While Agastya may or may not have been able to record the anguish of his days as apprentice at the most esteemed job in the country in his diary, the novel does succeed in establishing the bildungsroman of Agastya. The entire length of the novel presents the dissension between his heart and mind which invariably pulls him in different directions leaving him to tussle with his fate that he himself had asked for. The novel shows him going round in circles, where at one moment he appears to be exhausted with his status quo and he raises expectations of taking the initiative to change it; yet soon enough loses momentum and succumbs. It is only with the relinquishing of his job in the end, that his final act of self-assertion takes place. Agastya’s act of renouncing the most prestigious job in the country, as well as his father’s legacy, is not just a colossal step in his life; but also ushers in the era of modern Indian youth finally crossing the barriers of the perpetuation of conservatism and imposed expectations. It is a coming of age for Agastya as he helps himself break free of his constraining position all by himself and with little help from those around him like Tonic, Pultukaku, Sathe, who set themselves as precedents.

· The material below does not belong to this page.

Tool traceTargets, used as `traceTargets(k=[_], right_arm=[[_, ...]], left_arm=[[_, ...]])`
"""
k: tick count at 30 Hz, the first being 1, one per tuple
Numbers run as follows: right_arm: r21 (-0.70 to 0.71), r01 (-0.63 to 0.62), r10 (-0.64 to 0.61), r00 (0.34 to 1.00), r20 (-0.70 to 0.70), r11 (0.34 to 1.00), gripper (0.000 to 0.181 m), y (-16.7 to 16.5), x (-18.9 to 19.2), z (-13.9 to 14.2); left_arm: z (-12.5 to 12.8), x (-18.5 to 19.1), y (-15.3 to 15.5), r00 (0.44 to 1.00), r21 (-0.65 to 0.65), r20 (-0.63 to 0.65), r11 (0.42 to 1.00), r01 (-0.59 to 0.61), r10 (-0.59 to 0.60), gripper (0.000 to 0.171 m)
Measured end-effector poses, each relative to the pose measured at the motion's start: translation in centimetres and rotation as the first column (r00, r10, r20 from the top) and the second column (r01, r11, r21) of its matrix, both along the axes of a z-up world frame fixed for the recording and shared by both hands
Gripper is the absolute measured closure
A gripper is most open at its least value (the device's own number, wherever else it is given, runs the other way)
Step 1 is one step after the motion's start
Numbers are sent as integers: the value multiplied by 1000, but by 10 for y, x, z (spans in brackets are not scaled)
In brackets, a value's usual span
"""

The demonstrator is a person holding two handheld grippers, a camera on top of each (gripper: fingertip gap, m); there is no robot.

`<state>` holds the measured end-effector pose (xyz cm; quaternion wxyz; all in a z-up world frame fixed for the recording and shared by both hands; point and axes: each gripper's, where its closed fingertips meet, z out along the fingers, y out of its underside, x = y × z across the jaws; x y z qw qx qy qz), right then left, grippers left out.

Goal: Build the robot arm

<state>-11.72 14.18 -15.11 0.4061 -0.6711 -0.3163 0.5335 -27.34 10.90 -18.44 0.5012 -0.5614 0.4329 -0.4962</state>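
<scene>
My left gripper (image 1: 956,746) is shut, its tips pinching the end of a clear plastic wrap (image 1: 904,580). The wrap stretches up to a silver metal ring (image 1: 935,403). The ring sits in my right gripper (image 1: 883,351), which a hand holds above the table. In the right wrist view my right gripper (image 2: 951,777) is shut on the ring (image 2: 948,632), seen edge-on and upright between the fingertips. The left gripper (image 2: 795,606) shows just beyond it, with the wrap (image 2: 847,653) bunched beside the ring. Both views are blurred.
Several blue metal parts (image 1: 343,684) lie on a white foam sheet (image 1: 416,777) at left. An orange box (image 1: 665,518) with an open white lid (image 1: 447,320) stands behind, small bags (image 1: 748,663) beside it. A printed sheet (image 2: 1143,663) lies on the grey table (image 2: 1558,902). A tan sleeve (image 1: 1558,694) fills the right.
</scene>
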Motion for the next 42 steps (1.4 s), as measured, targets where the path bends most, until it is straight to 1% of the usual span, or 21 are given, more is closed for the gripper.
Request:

The novel’s end is disencumbering not only for Agastya, but equally momentous for his close friend Neera too. Her losing her virginity, comes not only as a sense of relief for her, but also echoes the shedding of unvalued conventions a la Agastya. If Agastya and Neera felt disposed to embark upon uncharted territory, Agastya’s closest friend Dhrubo chose to resort to convention by giving up the newfangled life he had grown to excoriate. Agastya’s character evolves through the novel as by the end he is able to sift and sort out his priorities. His observations and metaphors throughout the novel are tinged with sexual and scatological perversity; yet I do not condemn him or attribute vulgarity toward his deeds because I perceive him as a prisoner of his circumstances. He does not unequivocally reject or rebel, but gives himself time to accommodate and adjust; thereby delineating his growth as an individual. He is essentially honourable in his thoughts and is on the lookout for a suitable outlet to translate them into noble deeds.